What you will do: Only certain lines below are wanted: those starting at the line containing "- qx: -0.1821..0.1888" and ending at the line containing "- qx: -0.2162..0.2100", both included, each retyped exactly.
--- Recorded information Enclosed Below ---
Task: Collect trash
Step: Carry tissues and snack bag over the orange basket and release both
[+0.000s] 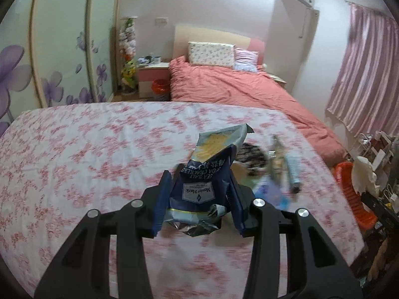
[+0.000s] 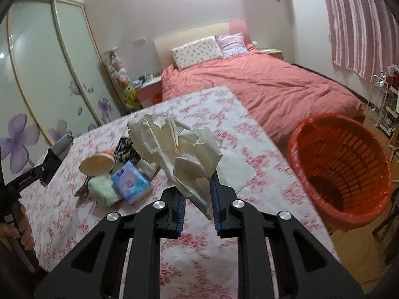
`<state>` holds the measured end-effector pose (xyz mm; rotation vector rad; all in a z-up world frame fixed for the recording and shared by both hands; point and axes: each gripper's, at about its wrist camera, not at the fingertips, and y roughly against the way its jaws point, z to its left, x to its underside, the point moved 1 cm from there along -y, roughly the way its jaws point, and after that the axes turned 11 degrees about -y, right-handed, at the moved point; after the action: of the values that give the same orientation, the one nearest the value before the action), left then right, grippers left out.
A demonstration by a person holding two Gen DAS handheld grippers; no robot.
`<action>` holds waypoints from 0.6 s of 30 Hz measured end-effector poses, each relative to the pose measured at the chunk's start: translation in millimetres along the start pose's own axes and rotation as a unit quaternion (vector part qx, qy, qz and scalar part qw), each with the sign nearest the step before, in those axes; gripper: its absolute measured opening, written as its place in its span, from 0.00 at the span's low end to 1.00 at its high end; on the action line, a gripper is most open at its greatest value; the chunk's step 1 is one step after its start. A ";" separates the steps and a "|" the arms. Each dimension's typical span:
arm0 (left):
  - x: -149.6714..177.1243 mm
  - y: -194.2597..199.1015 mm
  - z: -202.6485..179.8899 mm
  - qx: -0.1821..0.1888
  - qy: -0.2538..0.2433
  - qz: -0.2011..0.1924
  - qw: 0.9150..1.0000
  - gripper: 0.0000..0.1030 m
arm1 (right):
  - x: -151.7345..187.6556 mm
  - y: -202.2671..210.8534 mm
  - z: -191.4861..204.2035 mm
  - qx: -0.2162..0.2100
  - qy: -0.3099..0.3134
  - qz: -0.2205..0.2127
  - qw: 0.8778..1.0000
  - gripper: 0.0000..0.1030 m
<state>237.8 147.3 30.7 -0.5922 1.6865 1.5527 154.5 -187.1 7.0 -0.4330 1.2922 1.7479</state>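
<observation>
Pink-and-white floral cloth [image 1: 74, 164] covers the flat work surface across both views; it lies smooth, with clutter gathered toward its right-hand side. Beyond it stands a bed under a salmon-pink quilt [image 2: 261, 84], with a floral pillow [image 1: 212, 53] and a smaller lilac pillow [image 1: 246, 59] against a cream headboard [image 2: 192, 33]. Frosted sliding wardrobe doors printed with purple flowers [image 1: 62, 49] fill the left wall. Pink striped curtains [image 1: 361, 79] hang at right. A pink-and-white bedside cabinet [image 1: 153, 79] sits in the far corner.

Left gripper [image 1: 199, 194]: jaws closed on a crumpled dark blue and pale blue cracker packet [image 1: 204, 179], held clear above the cloth.

Right gripper [image 2: 198, 199]: jaws nearly together, pinching a crumpled wad of cream-white tissue paper [image 2: 174, 144], which stands up from the pads above the surface.

On the cloth in the right wrist view lie a tipped round cream-coloured tub with an orange rim [image 2: 97, 163], a pale green rolled cloth [image 2: 103, 193], a blue pocket-tissue pack [image 2: 131, 182], a black-and-white patterned pouch [image 2: 124, 149] and a flat white sheet of paper [image 2: 237, 172], all close together.

An orange-red slotted plastic basket lined with a red bag [image 2: 339, 172] stands on the wooden floor [image 2: 354, 246] just beside the surface's right edge. A white wire rack [image 2: 379, 99] stands further back.
</observation>
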 end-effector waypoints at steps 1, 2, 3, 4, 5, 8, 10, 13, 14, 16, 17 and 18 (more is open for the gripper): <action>-2.0 1.8 -7.3 0.005 -0.002 -0.003 1.000 0.42 | -2.5 3.0 -3.8 0.001 -0.003 -0.006 1.000 0.18; -5.6 4.5 -19.6 0.014 -0.003 -0.006 1.000 0.42 | -6.7 7.9 -9.8 0.004 -0.009 -0.015 1.000 0.18; -7.0 5.5 -27.0 0.019 -0.004 -0.009 1.000 0.42 | -8.5 10.2 -12.9 0.006 -0.012 -0.019 1.000 0.18; -10.4 7.3 -39.1 0.029 -0.006 -0.012 0.999 0.42 | -10.9 13.0 -17.0 0.009 -0.016 -0.025 1.000 0.18; -12.2 8.1 -46.6 0.034 -0.007 -0.014 0.999 0.42 | -14.3 16.5 -23.2 0.013 -0.022 -0.032 0.999 0.18; -18.1 9.1 -78.7 0.058 -0.015 -0.020 0.998 0.42 | -22.4 26.8 -40.9 0.026 -0.037 -0.052 0.998 0.18; -20.3 9.1 -102.7 0.074 -0.022 -0.023 0.997 0.43 | -29.3 32.8 -56.6 0.038 -0.050 -0.068 0.996 0.18; -24.6 6.1 -142.8 0.107 -0.032 -0.024 0.993 0.43 | -34.2 36.9 -75.0 0.051 -0.066 -0.081 0.993 0.18; -26.1 3.3 -161.8 0.123 -0.036 -0.022 0.992 0.43 | -37.1 38.3 -85.8 0.059 -0.075 -0.085 0.992 0.18; -26.8 -1.2 -183.5 0.141 -0.043 -0.019 0.989 0.43 | -39.8 38.2 -99.7 0.067 -0.087 -0.090 0.990 0.18; -27.4 -4.3 -199.4 0.152 -0.049 -0.017 0.987 0.43 | -41.2 37.1 -106.0 0.071 -0.093 -0.091 0.989 0.18; -27.7 -7.8 -213.2 0.162 -0.055 -0.014 0.985 0.43 | -42.5 36.5 -112.3 0.074 -0.099 -0.093 0.988 0.18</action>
<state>214.5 -66.2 42.6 -0.3520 1.7868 1.2313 123.2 -308.5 14.2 -0.2774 1.1898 1.4895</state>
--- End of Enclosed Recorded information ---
Answer for this exercise:
  - qx: -0.1821..0.1888
  - qy: -0.2538..0.2433
  - qz: -0.2011..0.1924
  - qw: 0.9150..1.0000
  - gripper: 0.0000..0.1030 m
arm1 (right):
  - x: -151.7345..187.6556 mm
  - y: -202.2671..210.8534 mm
  - z: -191.4861..204.2035 mm
  - qx: -0.2162..0.2100

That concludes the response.